EXERCISE BRIEF: Please transcribe the data below in full. Omit any picture you find in it.
─── SUPPLIED MATERIAL
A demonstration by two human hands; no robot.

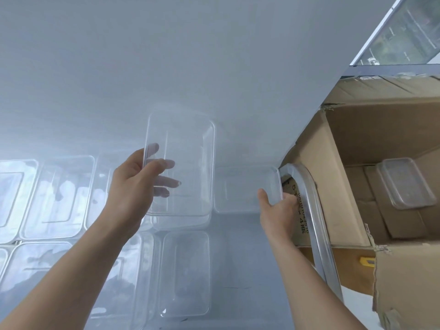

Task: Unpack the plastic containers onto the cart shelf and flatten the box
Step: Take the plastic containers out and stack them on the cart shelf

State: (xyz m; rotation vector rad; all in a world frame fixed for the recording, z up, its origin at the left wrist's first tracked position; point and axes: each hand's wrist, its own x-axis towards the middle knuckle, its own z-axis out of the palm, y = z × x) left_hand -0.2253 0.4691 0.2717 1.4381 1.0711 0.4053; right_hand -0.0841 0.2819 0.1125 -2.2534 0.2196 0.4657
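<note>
Grey and wide, the cart shelf (pixel 238 91) is filling most of our view, and we are judging the unpacking as nearly finished. The cardboard box (pixel 321 186) at three o'clock is standing open, not yet flattened, with one tub (pixel 404 184) showing inside. Rows of tubs (pixel 57 198) are lying flat at nine o'clock. Our left hand (pixel 133 186) is gripping a raised clear container (pixel 188 163) by its left rim, its long axis running twelve to six. Our right hand (pixel 276 208) is pinching the right edge of a second container (pixel 242 189), which is resting on the shelf with its long axis running nine to three, just beside the handle (pixel 312 210).
</note>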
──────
OUTPUT FOR THIS TASK:
A demonstration by two human hands; no robot.


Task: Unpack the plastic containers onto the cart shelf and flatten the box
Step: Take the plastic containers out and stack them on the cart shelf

State: (xyz m; rotation vector rad; all in a world frame fixed for the recording, z up, its origin at the left wrist's first tracked position; point and axes: each hand's wrist, its own x-axis towards the middle knuckle, its own z-axis out of the palm, y = z × x) left_hand -0.2253 0.4691 0.2717 1.4381 1.0711 0.4053; right_hand -0.0841 0.2819 0.1125 -2.2534 0.2196 0.4657
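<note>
Grey and wide, the cart shelf (pixel 238 91) is filling most of our view, and we are judging the unpacking as nearly finished. The cardboard box (pixel 321 186) at three o'clock is standing open, not yet flattened, with one tub (pixel 404 184) showing inside. Rows of tubs (pixel 57 198) are lying flat at nine o'clock. Our left hand (pixel 133 186) is gripping a raised clear container (pixel 188 163) by its left rim, its long axis running twelve to six. Our right hand (pixel 276 208) is pinching the right edge of a second container (pixel 242 189), which is resting on the shelf with its long axis running nine to three, just beside the handle (pixel 312 210).
</note>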

The given output is the complete response.